5. Preclinical Evaluation Roadmap

In vitro: Characterize anti-VEGF loading, release kinetics, and functional VEGF inhibition using endothelial proliferation assays and corneal keratocyte cultures.

Small animal models: Evaluate CNV inhibition, patch adhesion, and biocompatibility in established alkali burn or suture-induced neovascularization models.

Large animal models: Validate scaled patch designs in species with ocular anatomy closer to humans, assessing vision outcomes, inflammation, and sustained efficacy.

6. Clinical Translation Considerations

Regulatory strategies must address combination product classification (biologic scaffold + drug release implant), sterility and preservative standards, and ocular safety endpoints. Early clinical trials should prioritize safety and pharmacodynamics, with CNV area reduction and visual acuity improvements as primary efficacy measures. Hybrid delivery strategies (e.g., repeat patch application vs. single implant) may be explored based on release profiles and clinical needs.

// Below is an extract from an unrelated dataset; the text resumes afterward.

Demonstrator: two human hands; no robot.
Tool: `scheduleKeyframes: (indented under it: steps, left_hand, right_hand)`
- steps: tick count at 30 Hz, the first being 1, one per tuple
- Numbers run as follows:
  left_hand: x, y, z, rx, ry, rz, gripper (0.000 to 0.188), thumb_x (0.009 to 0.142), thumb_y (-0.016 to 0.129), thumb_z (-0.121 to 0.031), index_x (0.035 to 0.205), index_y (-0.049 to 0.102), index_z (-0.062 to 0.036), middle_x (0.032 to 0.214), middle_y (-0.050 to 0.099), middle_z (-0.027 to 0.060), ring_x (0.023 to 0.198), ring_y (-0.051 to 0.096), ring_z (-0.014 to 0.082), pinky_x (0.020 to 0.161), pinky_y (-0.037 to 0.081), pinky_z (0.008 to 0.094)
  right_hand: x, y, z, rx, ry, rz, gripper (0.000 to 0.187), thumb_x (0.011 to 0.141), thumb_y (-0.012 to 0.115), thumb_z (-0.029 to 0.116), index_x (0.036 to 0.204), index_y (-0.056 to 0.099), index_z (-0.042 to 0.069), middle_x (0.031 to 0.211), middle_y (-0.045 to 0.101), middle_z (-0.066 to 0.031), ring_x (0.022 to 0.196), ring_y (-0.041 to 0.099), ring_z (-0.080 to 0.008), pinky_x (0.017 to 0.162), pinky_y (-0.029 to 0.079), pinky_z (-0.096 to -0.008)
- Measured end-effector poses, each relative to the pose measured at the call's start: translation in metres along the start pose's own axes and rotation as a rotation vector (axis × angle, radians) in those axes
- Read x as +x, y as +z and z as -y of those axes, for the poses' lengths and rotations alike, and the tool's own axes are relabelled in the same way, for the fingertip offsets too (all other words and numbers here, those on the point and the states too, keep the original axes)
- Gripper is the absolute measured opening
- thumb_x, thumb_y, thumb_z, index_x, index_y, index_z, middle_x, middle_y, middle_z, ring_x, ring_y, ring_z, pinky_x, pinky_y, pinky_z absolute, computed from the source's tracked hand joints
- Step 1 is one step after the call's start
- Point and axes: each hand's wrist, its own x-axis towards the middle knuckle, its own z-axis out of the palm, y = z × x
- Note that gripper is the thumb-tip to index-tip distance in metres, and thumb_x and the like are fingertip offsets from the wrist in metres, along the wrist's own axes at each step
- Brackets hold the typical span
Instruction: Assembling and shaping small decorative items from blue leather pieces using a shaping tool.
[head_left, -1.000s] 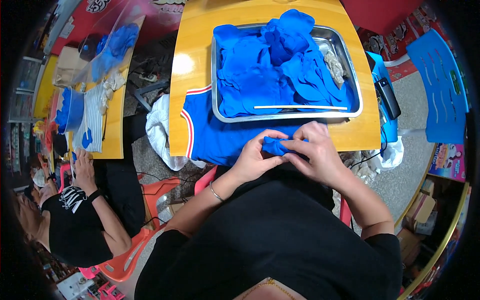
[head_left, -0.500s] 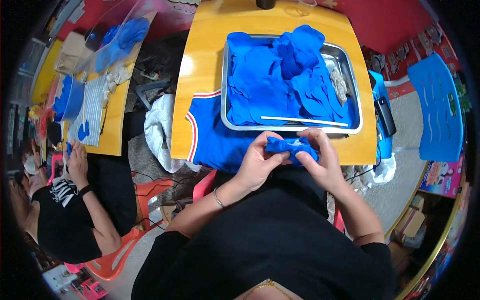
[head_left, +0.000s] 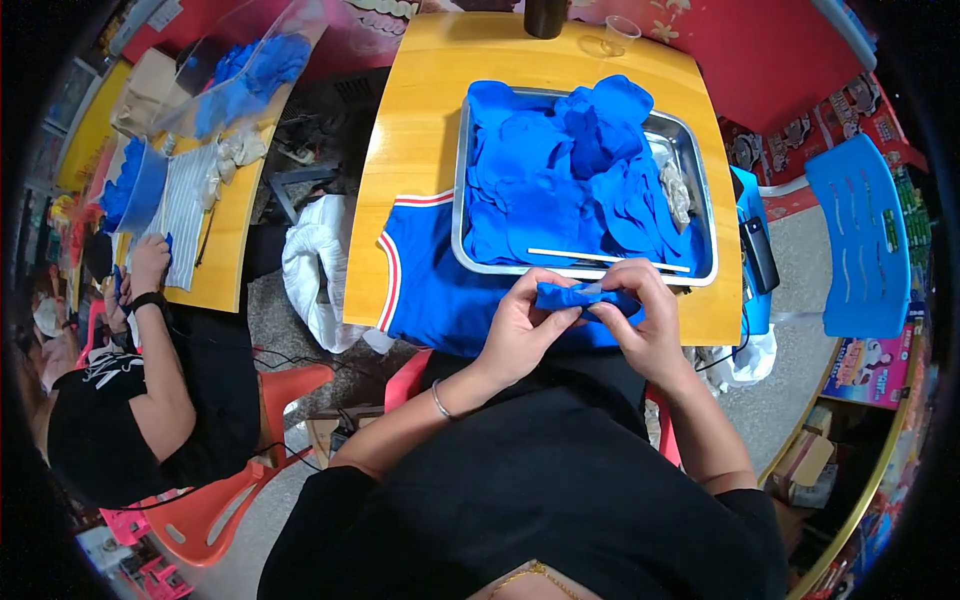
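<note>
Between my two hands is a small folded blue fabric piece [head_left: 562, 296] with a whitish, clear bit showing at its top. My left hand [head_left: 515, 335] pinches its left end between thumb and fingers. The right end is gripped by my right hand [head_left: 648, 318], thumb pressed on the near side. Just beyond them lies a metal tray [head_left: 462, 205] heaped with rounded, petal-like blue fabric pieces [head_left: 525, 165]. A thin white stick [head_left: 608, 260] rests across the tray's near side. In its right part sits a clear plastic bag [head_left: 676, 195], contents unclear.
A blue jersey [head_left: 425, 270] with striped trim lies under the tray on the yellow table [head_left: 400, 130]. A dark cup [head_left: 545, 18] and a clear cup [head_left: 621, 36] stand at the far edge. Left, a co-worker's hand [head_left: 150, 262] works at another table; a blue chair [head_left: 862, 235] stands right.
My view has shifted slightly, so the tray appears lower. The blue fabric piece looks more tightly folded between my fingers. At left, the co-worker's arm and body have moved.
</note>
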Motion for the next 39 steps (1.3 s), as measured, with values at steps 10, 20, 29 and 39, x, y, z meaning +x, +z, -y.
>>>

7. Challenges and Future Directions

Key challenges include optimizing anti-VEGF loading capacity without compromising scaffold integrity, ensuring predictable release profiles in ocular tear dynamics, and minimizing immunogenicity from endothelialized components. Future innovations may integrate biosensors that modulate release in response to local VEGF levels or combine anti-VEGF delivery with anti-inflammatory or anti-fibrotic agents to address multifactorial drivers of CNV.

8. Conclusion

Precision anti-VEGF-releasing endothelialized amniotic membrane patches represent a promising next step in CNV therapy by merging biologically active scaffolds with controlled molecular inhibition of angiogenesis. By addressing the limitations of current anti-VEGF delivery and harnessing the regenerative potential of AM, this platform could reduce the burden of pathological corneal neovascularization and improve long-term visual outcomes.